- Там… там… - повторял он, и, указав рукой на лес, выбежал из дома.
Знахарка поднялась и заторопилась вслед за мальчиком.
- Не ходите за ним, - стала умолять Тоня женщину.
- Что ты родная, успокойся. Я быстро. Вдруг помощь нужна, какая? – накидывая на плечи старенький армячок[1], пробормотала женщина, и выскочила на крыльцо в след убегающему мальчику.
- Не ходите за ним… - шептала Тоня, но дверь уже захлопнулась.
Тоня приподнялась на локтях, спустила ноги на пол. Пол был холодный. А она еще была слишком слаба, чтобы догнать ее. Девушка успела лишь сделать несколько шагов, как голова ее закружилась, в глазах потемнело, а ноги подкосились.
- Да, что тебе не лежится, вона вся как свечка восковая бледная, да прозрачная, - услышала она голос, доносившийся откуда-то издалека, когда сознание снова стало к ней возвращаться.
- Тебе лежать надо, кушать побольше, а то худющая, смотреть больно, - все еще причитал Фома.
В доме пахло смолянистыми дровами, топленым молоком и свежим хлебом. Впервые за последние две недели Тоня почувствовала себя голодной. И хотя голова все еще кружилась, она села в кровати, на которую, ее уже перенес с пола Фома.
- Долго я без сознания была? – спросила она парня, хлопотавшего у печки.
- Со вчерашнего дня. Прихожу, а ты тут на холодном полу лежишь. Я перепугался, подумал померла. Холодная вся, еле расслышал, как сердечко твое бьется.
Тоню охватил ужас.
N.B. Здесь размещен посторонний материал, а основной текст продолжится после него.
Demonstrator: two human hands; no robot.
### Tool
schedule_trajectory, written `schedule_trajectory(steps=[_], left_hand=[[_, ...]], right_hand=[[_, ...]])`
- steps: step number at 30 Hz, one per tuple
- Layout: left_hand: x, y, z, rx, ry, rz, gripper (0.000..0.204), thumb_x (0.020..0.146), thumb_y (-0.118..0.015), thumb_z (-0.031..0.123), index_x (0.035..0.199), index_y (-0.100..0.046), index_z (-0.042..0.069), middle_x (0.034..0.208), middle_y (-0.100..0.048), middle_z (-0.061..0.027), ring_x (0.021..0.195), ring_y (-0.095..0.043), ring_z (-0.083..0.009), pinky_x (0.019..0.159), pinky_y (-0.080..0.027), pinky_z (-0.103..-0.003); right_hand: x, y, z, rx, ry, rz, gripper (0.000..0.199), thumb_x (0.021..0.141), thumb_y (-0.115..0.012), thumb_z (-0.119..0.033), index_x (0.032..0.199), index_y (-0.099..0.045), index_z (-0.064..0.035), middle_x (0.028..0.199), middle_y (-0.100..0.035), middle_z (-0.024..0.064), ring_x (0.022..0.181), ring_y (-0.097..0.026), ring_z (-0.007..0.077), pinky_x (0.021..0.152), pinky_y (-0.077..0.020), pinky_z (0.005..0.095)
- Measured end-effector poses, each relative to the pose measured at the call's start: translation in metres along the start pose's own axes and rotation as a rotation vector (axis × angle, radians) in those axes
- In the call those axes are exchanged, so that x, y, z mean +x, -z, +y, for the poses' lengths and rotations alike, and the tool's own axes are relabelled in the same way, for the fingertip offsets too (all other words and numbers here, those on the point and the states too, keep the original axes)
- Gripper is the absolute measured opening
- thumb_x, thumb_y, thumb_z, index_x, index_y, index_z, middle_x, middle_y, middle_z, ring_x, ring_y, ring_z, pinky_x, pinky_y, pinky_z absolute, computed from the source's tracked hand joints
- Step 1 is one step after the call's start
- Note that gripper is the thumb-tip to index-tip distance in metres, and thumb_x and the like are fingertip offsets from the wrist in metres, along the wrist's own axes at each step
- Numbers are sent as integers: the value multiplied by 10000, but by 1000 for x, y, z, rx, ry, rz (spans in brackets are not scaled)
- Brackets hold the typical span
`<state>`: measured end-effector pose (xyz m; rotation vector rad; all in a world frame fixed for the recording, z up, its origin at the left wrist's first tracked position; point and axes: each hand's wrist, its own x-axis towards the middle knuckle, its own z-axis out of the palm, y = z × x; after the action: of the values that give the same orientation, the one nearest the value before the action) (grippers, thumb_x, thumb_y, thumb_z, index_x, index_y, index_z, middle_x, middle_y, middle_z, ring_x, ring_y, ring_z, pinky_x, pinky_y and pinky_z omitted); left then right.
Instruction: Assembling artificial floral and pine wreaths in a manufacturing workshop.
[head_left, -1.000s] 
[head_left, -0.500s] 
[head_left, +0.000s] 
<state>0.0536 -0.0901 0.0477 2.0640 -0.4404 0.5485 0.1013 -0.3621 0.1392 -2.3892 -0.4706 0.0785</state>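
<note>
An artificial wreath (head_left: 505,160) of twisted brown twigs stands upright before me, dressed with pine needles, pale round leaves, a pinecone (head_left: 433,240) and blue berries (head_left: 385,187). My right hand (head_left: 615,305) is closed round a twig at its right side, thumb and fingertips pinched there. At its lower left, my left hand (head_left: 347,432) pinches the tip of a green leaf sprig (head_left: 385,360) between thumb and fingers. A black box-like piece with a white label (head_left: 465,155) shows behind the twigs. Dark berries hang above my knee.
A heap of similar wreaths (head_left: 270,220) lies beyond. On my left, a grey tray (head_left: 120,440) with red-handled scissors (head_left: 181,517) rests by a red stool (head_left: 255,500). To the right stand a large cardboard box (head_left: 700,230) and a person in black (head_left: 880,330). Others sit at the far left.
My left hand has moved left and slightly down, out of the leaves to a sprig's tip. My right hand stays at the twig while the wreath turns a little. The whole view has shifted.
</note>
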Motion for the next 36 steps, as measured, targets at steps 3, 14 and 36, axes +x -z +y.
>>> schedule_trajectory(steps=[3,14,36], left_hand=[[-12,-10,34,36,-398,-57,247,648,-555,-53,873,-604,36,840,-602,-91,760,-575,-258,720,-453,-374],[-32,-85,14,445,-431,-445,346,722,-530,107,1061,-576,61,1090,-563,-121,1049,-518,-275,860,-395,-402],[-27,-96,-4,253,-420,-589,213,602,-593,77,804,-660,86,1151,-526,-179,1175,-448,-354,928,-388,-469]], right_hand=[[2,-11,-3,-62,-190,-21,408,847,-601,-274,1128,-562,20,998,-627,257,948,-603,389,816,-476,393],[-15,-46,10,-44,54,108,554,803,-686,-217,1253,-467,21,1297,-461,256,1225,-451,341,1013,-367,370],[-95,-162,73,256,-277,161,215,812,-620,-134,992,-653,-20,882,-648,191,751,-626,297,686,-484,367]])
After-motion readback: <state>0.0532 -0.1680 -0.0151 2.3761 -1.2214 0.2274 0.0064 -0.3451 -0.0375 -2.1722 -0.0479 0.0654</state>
В памяти всплыл мальчик, зовущий женщину в лес, и ее попытка остановить ту.
- А где женщина что лечила меня? – спросила Тоня. – Она вернулась?
Фома с недоверием посмотрел на девушку.
- На всю округа у нас одна знахарка. Это ты! – ответил он.
- Нет тут была женщина в такой выцветшей шали. Она поила меня какими-то травами и настойками. С ней, наверное, что-то случилось, ее надо искать, - со слезами на глазах проговорила девушка. – Она пошла за тем мальчиком, что прошлый раз меня в лес звал.
Фома подошел к Тоне, потрогал ее лоб свой большой, теплой ладонью, заглянул ей в глаза и с укоризной произнес:
- Ты покушай, молочка теплого испей, ляг, поспи, а я пойду, поищу ее. Обязательно поищу. Ты проснешься, а она уже дома, - успокаивал он девушку.
Тоня съела кусок свежего хлеба и запила ароматным молоком, сразу по всему телу разлилась теплая истома, и ее стало клонить ко сну.
Тихо скрипнула дверь, в комнату вошел Григорий:
- Ну, как она? – шепотом спросил он Фому.
- Слава Богу, покушала маленько. Все еще бредит. Опять ей то тетка какая-то в шали мерещится, то какой-то мальчишка в лес ее зовет, - так же шепотом ответил Фома.
- И что теперь делать? – поинтересовался Григорий.
- Сам не знаю, - посетовал Фома и пожал плечами, - будем ждать.
В дверь тихонько постучали.
- Опять несет нелегкая кого-то, - подошел к двери Фома. – Знают же, что болеет наша Тонюшка, но все равно идут.
Распахнув двери, Фома увидел мальчика лет девяти, одежда на нем была полуистлевшая и мокрая, как будто на него только что вылили ведро воды. Лицо мальчика было иссиня-бледным, по впалым щекам текли слезы. Ноги были босыми и по колено в грязи. Сердце Фомы защемило и забилось сильнее.
- Заходи в избу, погрейся у печки, - посторонился Фома.
Мальчик словно проплыл мимо него, но направился не к печке, а к кровати, где спала Тоня.
- Эй, как тебя там, отойди от нее, немощная она, - хотел потянуть за плечо мальчика Григорий, стоявший рядом с печкой.
Но его рука схватила только воздух. Он в недоумении повернул голову, чтобы взглянуть на брата, но тот стоял словно застыв, у открытой двери.
- Что за черт? – вновь повернулся Григорий к мальчику, - но того словно и не было. Только капли подсыхающей воды на полу, указывали на то, что ему это не привиделось.
- Фома, дверь закрой! - резко, но не очень громко сказал Григорий, чтобы не разбудить Тоню.
Тот от неожиданности дернулся и потянул за ручку двери.
- Там никого нет, - растерянно произнес он.
- Я вижу, - огрызнулся Григорий.
- А кто тогда стучал? – все еще не мог понять Фома, что произошло.